OK, so it looks like Neal Walfield, in 2002, modified libpager to pass in pointers to its callback functions instead of linking to fixed names in the translators.  The new callbacks allow for multi-page operations and take block number arguments instead of byte offsets.  These patches were applied into the gsoc12 review branch in 2012 but haven't made it into master.  Not much changed in the libpager logic itself, except that multi-page operations are supported, even though the kernel still doesn't use them without further patches.

Other than passing a structure of pointers to pager_create(), the biggest difference that I see is how the data is returned.  You don't just malloc an array and return it from pager_read_page().  In the new API, the read_pages() function must return the data by calling pager_data_supply(), pager_data_unavailable(), or pager_data_read_error().

The immediate issue that I see with this is that in a multi-client libpager, you can't just wrap pager_data_supply() around memory_object_data_supply() because you don't know which clients to supply the data to.  That means that pager_data_supply() will have to look at the pagemap to figure exactly what to do with the data it's passed.  I don't foresee any serious problems, though.

Obviously, changes are required to the filesystem translators to support the new API.  Some of the translators, like fatfs, were just modified to run a loop over their old, single page code.  That could even be moved to the libpager library; i.e, the structure of function pointers could include both read_page() and read_pages(), and use the old read_page() interface if read_pages() is NULL.

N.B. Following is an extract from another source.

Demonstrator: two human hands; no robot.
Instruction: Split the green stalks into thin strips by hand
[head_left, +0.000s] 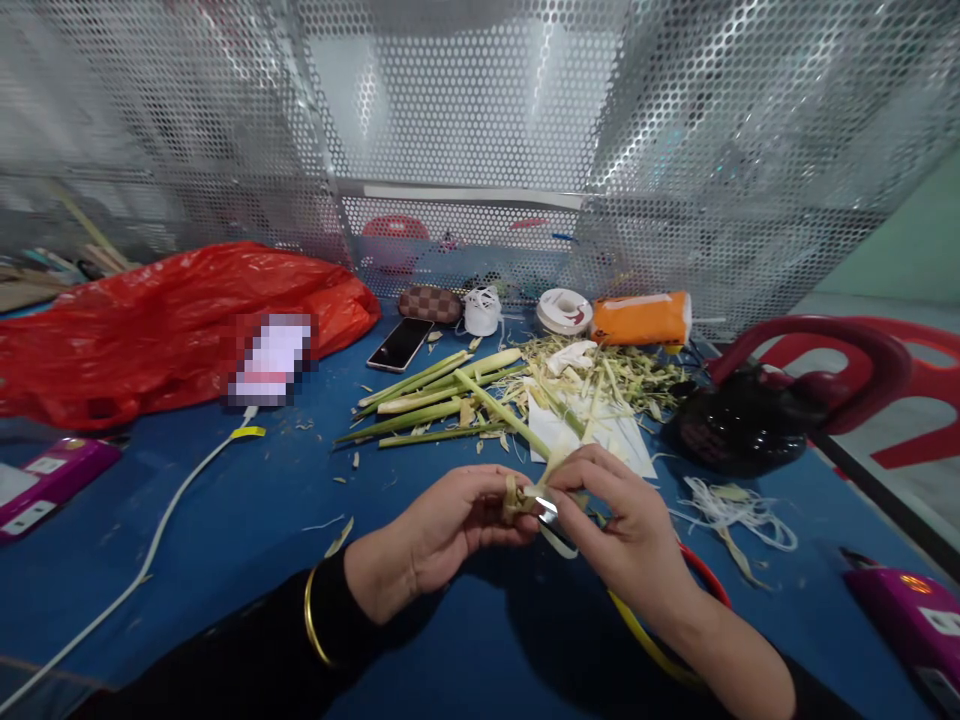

Perhaps I could design libpager to use the new read_pages() interface, but continue supporting the old API for now.  Then we can easily transition to the new interface, perhaps just by changing pager_create() calls to pager_create_ops(), which would take an extra pointer to a struct pager_ops.

What do you guys think?  Do we like Neal Walfield's API?  Start moving in that direction?